そのインターンシップでは、浦島太郎を題材に脚本と演出を行い、ミュージカルを開催。異国情緒あふれる内容で、出演の生徒や父兄の注目を集めました。演者、観客が一体となって作る舞台特有の雰囲気が心地よく、いつかまた脚本を書きたいという気持ちが芽生えたのもこのときです。
そして、60歳のときに転機がやってきます。娘から借りたダン・ブラウンの「天使と悪魔」を読み、イタリアへの憧れを抱きました。文章で読んだだけでも美しい景観が目に浮かぶのですから、実際に見たらより美しく、もっと心が動かされることでしょう。

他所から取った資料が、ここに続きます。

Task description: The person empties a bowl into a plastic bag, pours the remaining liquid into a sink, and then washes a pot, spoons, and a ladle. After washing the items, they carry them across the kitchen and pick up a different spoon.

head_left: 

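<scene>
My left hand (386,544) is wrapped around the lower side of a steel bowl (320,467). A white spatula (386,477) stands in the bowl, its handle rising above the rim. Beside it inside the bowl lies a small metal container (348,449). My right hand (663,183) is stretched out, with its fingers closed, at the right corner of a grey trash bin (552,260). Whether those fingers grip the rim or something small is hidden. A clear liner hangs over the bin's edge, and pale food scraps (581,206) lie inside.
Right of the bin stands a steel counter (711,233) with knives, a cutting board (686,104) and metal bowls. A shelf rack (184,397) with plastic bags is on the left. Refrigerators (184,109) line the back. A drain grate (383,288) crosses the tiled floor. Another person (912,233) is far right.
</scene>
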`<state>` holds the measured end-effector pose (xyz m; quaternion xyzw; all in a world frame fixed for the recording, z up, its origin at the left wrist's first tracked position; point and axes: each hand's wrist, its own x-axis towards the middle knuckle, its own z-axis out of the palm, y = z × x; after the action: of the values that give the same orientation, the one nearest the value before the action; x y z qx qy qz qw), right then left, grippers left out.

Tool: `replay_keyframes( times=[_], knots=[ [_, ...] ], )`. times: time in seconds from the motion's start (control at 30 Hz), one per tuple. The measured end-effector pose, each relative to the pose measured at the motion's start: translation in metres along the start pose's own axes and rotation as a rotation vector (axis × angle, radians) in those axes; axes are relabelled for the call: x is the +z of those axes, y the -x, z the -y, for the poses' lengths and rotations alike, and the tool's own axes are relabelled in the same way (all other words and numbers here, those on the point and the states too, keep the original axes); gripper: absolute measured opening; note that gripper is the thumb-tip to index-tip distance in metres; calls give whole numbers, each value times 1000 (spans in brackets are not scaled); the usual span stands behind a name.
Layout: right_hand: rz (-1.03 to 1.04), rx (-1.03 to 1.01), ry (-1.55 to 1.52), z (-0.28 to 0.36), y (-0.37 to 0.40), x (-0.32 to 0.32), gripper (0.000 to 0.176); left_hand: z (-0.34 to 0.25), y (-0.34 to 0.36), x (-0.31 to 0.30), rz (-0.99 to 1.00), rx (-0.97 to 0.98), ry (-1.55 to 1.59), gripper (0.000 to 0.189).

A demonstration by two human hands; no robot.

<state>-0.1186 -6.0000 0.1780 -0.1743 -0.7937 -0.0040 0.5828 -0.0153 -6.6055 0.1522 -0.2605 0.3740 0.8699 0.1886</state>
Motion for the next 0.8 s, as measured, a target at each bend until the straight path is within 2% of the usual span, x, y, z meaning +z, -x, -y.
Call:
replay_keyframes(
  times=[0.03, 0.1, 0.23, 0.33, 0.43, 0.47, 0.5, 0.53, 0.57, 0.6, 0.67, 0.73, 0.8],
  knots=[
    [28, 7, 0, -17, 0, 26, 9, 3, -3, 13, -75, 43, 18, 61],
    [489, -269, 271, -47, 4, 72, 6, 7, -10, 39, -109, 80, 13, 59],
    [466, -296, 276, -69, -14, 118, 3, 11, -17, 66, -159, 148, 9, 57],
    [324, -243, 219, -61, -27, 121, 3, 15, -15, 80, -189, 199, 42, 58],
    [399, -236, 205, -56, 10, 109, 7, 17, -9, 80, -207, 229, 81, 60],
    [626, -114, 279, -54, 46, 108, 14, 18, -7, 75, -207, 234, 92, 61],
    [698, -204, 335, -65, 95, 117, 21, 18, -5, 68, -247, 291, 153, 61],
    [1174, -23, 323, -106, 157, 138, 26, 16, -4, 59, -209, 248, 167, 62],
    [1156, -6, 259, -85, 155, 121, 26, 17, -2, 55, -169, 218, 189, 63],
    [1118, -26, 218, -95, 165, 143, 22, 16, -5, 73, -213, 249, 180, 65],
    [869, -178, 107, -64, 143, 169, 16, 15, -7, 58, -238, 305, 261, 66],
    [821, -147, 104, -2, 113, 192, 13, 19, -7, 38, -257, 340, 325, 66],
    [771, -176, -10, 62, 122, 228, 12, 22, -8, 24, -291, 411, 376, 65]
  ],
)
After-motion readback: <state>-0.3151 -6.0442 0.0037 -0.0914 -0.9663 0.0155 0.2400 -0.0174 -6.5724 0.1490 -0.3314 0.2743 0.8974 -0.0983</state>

それを確かめたいという気持ちから単身イタリアに飛びました。
現地では語学学校に通っており、宿舎の同部屋にはオペラ歌手を目指している女性がいました。彼女にアリアを聞かせてもらった瞬間、私の心は震えました。そこで在学中にオペラを鑑賞しに行き、美しい観光名所を訪れているうちに、物語のイメージが下りてきたのです。美しい風景と音楽に感化されたこの感情を、目に見える形で残しておきたい。そうして書き上げたのが「聖女の罪と罰」です。

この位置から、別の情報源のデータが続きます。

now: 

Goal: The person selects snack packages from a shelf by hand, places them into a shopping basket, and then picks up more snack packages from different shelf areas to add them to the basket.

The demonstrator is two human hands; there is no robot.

実は旅行中にSDカードを紛失してしまったため、手元に写真があまり残っていませんでした。ですから、後からインターネットで検索したり、現地の知人に問い合わせたりといったように、資料集めには苦労しましたね。
数々の有名な観光地が小説の舞台ですが、日本とスイスの主な舞台はあえて特定できるようには書きませんでした。

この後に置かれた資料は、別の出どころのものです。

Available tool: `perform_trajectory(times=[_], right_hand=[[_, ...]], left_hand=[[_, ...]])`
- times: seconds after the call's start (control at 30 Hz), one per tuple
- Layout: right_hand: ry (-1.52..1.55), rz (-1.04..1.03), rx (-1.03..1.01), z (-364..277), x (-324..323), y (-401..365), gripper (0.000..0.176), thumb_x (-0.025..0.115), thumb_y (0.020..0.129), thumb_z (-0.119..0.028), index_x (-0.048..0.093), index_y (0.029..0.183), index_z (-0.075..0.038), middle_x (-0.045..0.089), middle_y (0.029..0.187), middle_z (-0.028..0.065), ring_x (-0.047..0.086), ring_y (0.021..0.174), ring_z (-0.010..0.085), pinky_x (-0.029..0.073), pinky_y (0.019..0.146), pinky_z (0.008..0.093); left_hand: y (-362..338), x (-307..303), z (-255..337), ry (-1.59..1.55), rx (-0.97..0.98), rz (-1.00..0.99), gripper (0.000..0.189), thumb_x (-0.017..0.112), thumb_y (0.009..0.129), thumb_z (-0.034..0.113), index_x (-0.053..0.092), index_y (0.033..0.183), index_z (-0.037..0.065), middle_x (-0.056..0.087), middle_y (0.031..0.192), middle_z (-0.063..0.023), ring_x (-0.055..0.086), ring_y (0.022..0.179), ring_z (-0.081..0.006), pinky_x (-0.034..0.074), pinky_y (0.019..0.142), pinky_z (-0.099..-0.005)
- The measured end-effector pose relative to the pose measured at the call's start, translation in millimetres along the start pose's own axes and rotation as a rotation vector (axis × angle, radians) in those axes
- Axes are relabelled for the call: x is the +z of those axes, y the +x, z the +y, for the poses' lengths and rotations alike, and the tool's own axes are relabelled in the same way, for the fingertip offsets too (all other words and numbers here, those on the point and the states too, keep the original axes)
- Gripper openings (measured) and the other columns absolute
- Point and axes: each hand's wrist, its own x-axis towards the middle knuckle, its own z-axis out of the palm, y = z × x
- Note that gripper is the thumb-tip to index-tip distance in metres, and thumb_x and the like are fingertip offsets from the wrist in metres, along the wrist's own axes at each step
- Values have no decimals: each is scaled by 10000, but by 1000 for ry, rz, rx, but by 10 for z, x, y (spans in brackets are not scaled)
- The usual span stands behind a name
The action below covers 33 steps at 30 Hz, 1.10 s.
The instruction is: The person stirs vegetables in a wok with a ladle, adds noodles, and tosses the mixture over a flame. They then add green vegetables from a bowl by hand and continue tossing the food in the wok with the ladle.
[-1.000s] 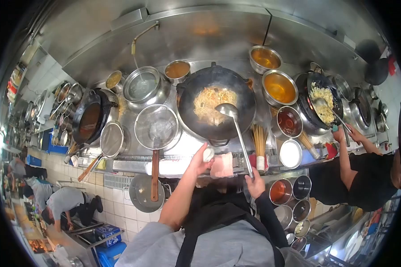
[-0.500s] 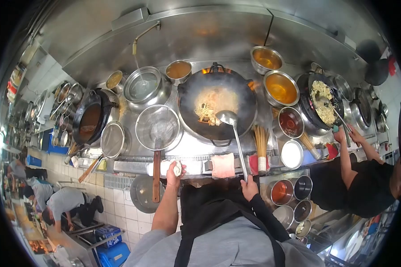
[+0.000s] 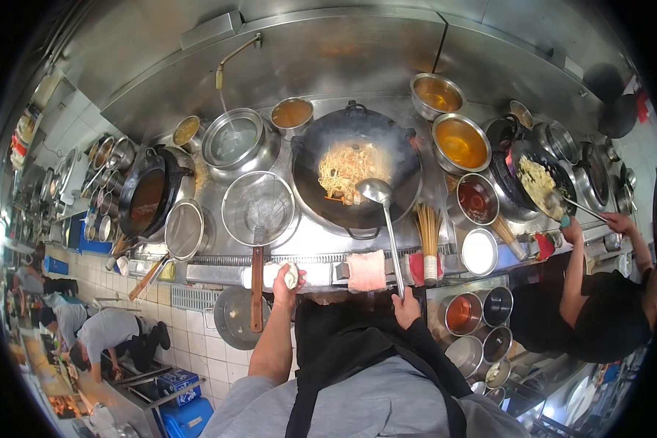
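My right hand (image 3: 406, 307) is closed round the handle of a long steel ladle (image 3: 390, 241). The ladle's bowl rests in a large black wok (image 3: 314, 186), at the right edge of the noodles (image 3: 350, 166). Steam rises from the wok. In my left hand (image 3: 287, 290) is a folded white cloth (image 3: 291, 276), gripped at the counter's front edge, apart from the wok. Beside that hand, the wooden handle of a wire strainer (image 3: 258, 208) sticks out over the edge.
A pink cloth (image 3: 366, 271) and a bamboo brush (image 3: 428, 241) lie along the front edge. Bowls of amber liquid (image 3: 461, 143) and red sauce (image 3: 477, 200) stand right of the wok. A water pot (image 3: 232, 142) is left. At far right, a co-worker's hands (image 3: 573, 232) work another wok.
Steam over my wok has thinned, and the noodles show more clearly. My hands and the ladle are almost still. At right, the co-worker's wok has shifted right and tilted, their hands spread farther apart.
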Motion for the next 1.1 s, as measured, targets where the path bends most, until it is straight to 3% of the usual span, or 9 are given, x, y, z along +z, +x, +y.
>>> perform_trajectory(times=[0.23, 0.37, 0.47, 0.6, 0.7, 0.83, 0.97, 1.0, 1.1], right_hand=[[63, 163, -143, 60, -32, 340, 308, 639, 944, -222, 566, 1157, -12, 666, 884, 295, 659, 860, 481, 507, 742, 524], [151, 233, -160, -394, -184, 925, 312, 627, 946, -187, 576, 1182, 11, 630, 868, 153, 638, 853, 272, 499, 794, 404], [164, 276, -169, -123, 204, 1533, 239, 607, 978, -200, 562, 1135, -26, 572, 761, 88, 555, 594, 193, 456, 546, 358], [745, -205, 304, -1277, -314, 1173, 211, 606, 991, -206, 529, 1144, -82, 510, 690, 21, 431, 446, 103, 333, 378, 272], [940, -347, 329, -1268, -565, 1256, 212, 607, 983, -178, 507, 1156, -106, 478, 671, 0, 423, 436, 86, 305, 360, 249], [593, 32, 101, -1343, -123, 1602, 156, 586, 1003, -181, 489, 1055, -70, 456, 635, 13, 423, 420, 120, 335, 334, 317], [706, -201, 228, -1655, -224, 1857, 223, 593, 1001, -191, 404, 961, -79, 461, 669, 24, 409, 424, 115, 315, 339, 322], [657, -356, 255, -1515, -304, 1978, 211, 601, 997, -215, 486, 1058, -49, 550, 735, 70, 528, 533, 172, 466, 462, 377], [96, -349, -350, -798, -571, 2218, 280, 614, 978, -210, 575, 1210, -58, 663, 888, 146, 660, 753, 286, 554, 728, 404]], left_hand=[[-36, 17, 15, -1, 6, 1, 361, 524, 988, 422, 612, 1110, 94, 726, 882, -112, 634, 616, -167, 457, 534, -268], [-21, 3, -3, 6, 20, -9, 355, 523, 988, 420, 609, 1105, 96, 726, 883, -114, 634, 621, -166, 457, 532, -270], [-3, -3, -2, -3, 15, -16, 344, 516, 993, 412, 608, 1100, 98, 726, 882, -115, 635, 624, -166, 457, 531, -270], [15, -19, -15, -14, 13, -23, 338, 504, 1001, 403, 607, 1095, 96, 725, 873, -115, 634, 619, -166, 462, 526, -270], [-21, 24, -2, 7, 10, 23, 344, 500, 1002, 404, 605, 1094, 89, 724, 869, -114, 633, 616, -165, 467, 520, -268], [23, 6, -45, -15, 14, 10, 334, 509, 1001, 395, 605, 1093, 89, 724, 864, -112, 638, 624, -166, 475, 521, -267], [31, 0, -32, 8, 5, 28, 318, 519, 1000, 389, 605, 1087, 95, 723, 862, -106, 646, 637, -171, 490, 558, -273], [44, 11, -45, 9, -6, 38, 313, 521, 1000, 387, 605, 1084, 98, 723, 862, -104, 648, 641, -172, 495, 568, -275], [13, 99, -35, 45, -11, 103, 298, 527, 1003, 384, 603, 1072, 104, 720, 856, -92, 651, 658, -174, 503, 593, -282]])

読んで下さった方が推測して下さるのを楽しみにしております。
今は「聖女の罪と罰」の商業出版化を目指していますが、作品を小説だけにとどめず、さまざまなコンテンツに昇華させたいと考えています。読者からは「映画を見ているようだ」「大河ドラマにするべき」というお声をいただき、期待に応えるべく実現させる次第です。しかし、映像化というのは簡単にできるものではありません。ですので、まずは2021年には、物語の中で扱われているアリアを中心とした音楽会を開催。現在は、小説の中でも取り上げているわらべうたをアレンジした「通りゃんせ変奏曲・喜怒哀楽」を用意し、コーラスで舞台を彩りたいと考えています。
現代のテレビドラマは非常にマンネリ化しています。私の小説でしたら、今までにないダイナミックさと華やかさを提供できると思います。また、日本やヨーロッパの各地を舞台にしていますから、そういった都市の観光の活性化にも貢献できると考えています。ゆくゆくは映画化、舞台化なども行い、閉塞感のある日本のエンターテイメントに新しい風を送りたいですね。